One resolution proposes creating a capacity to plant churches. With a goal of 50 new church plants this triennium, D005 would put in place a variety of necessary supports that would allow the church to begin a church-planting pipeline. Components of this vision include grants to create three seminary faculty positions on church planting, development of an Episcopal church planting training program, recruitment and training of church planters (including $1 million to develop and implement bilingual and bicultural leaders for Latino/Hispanic ministries), staff support, and direct support for church plants.
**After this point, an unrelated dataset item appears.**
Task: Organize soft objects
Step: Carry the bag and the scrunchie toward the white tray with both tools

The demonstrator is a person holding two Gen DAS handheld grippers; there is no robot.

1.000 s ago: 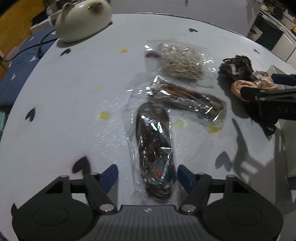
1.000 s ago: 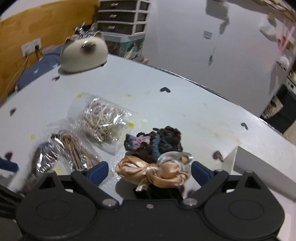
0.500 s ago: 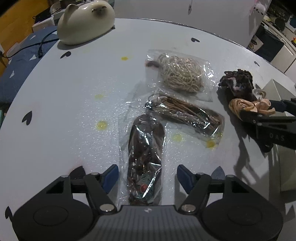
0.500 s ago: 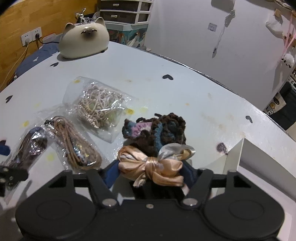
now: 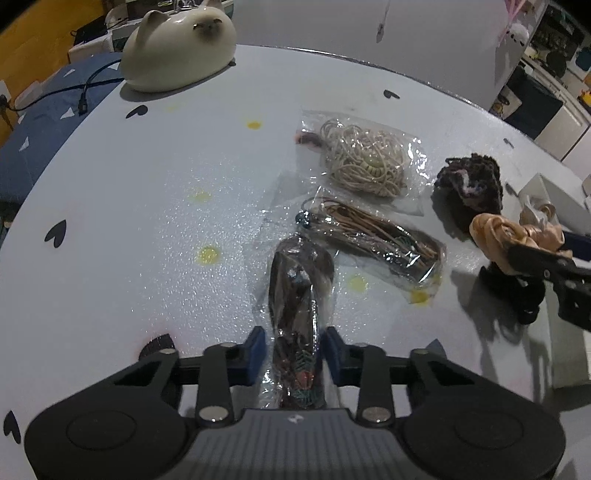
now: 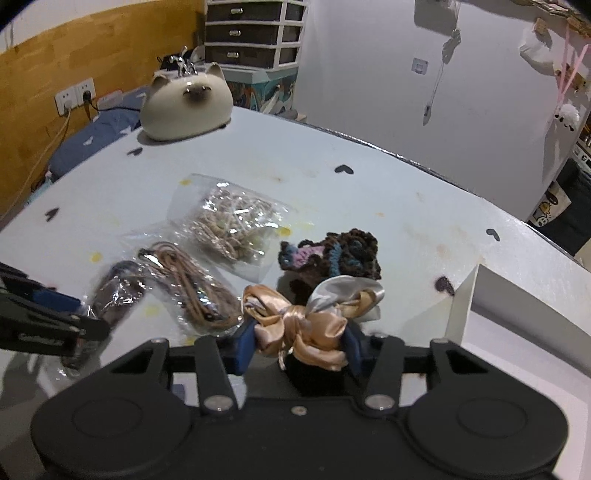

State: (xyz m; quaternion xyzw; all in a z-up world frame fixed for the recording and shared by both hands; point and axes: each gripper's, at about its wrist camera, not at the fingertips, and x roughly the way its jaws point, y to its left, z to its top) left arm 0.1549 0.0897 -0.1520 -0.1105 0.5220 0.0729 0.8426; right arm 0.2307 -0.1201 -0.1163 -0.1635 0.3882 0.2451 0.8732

Dioceses receiving church planting grants would be expected to contribute matching funds.

Another groundbreaking resolution proposes that we use a significant portion of our current communications budget to launch a digital evangelism effort. The Rev. Jake Dell, manager of digital marketing and advertising sales for the Episcopal Church, undertook a beta test with the Diocese of New York and Forward Movement that targeted people who asked significant questions about faith and spirituality online and worked to connect them with a local Episcopal priest. This resolution would allow a full-scale launch of that initial work. Components include developing editorial content to answer real-life questions, funding advertising to attract and build an audience, and creating the capacity to connect people asking questions with local ministries. This project doesn’t create virtual communities, but uses sophisticated Internet expertise to connect hurting people who are seeking answers online with the church in their community.

One other resolution, D009, recognizes that church growth involves not only new congregations and initiatives, but also the revitalization of existing ones. It proposes to create a network of regional church revitalization consultants that can help local congregations, as well as providing training opportunities for clergy and lay leaders. The resolution also establishes a Congregational Revitalization Venture Fund to make grants to existing congregations, with special attention given to congregations reaching out to underrepresented populations.

Accomplishing any of these proposals will require not only the support of convention, but also the prayer of the church and the creativity and sharpened pencils of PB&F—the Program, Budget and Finance Committee.

The Rev. Adam Trambley, clergy deputy from the Diocese of Northwestern Pennsylvania, is rector of St. John’s Church in Sharon, Pennsylvania.